* What needs to be done *
Select every line below containing the word "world".
┌──
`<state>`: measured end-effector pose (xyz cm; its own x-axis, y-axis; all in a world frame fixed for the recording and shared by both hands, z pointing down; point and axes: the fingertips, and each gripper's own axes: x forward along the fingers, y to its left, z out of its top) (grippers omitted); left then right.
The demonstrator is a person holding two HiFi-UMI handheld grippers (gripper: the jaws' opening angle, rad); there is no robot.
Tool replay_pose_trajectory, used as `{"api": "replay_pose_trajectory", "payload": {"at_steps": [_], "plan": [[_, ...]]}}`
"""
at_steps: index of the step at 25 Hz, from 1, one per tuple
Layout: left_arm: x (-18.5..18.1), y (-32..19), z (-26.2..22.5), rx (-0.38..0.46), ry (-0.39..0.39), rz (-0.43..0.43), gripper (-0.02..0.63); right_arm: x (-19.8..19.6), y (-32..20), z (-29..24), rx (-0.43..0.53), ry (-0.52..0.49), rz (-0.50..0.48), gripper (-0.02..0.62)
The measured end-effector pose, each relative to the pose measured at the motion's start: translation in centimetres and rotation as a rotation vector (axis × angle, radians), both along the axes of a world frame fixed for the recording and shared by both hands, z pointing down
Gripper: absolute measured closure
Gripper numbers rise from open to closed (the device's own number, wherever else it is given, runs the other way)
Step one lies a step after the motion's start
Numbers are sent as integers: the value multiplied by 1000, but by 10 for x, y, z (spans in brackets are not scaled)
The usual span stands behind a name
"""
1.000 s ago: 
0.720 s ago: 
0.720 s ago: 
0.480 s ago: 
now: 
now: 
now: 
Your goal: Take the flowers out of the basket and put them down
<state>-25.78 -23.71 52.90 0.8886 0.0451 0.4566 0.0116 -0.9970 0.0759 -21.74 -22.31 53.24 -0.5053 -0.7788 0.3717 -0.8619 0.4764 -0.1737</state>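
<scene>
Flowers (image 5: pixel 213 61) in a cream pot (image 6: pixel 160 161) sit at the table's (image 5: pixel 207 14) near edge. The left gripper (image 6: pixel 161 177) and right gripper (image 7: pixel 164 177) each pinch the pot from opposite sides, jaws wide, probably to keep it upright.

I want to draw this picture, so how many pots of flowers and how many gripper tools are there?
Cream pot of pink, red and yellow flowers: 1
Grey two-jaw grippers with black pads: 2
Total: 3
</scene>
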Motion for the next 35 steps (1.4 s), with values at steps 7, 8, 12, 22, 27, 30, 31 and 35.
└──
* Answer for this exercise *
`<state>`: measured end-effector pose (xyz cm; its own x-axis, y-axis; all in a world frame fixed for the recording and shared by both hands, z pointing down; point and axes: the fingertips, and each gripper's own axes: x forward along the fingers, y to its left, z out of its top) (grippers omitted); left then right.
The measured end-effector pose, each relative to the pose measured at the motion's start: translation in centimetres and rotation as a rotation vector (axis × angle, radians), both along the axes of a world frame fixed for the recording and shared by both hands, z pointing down

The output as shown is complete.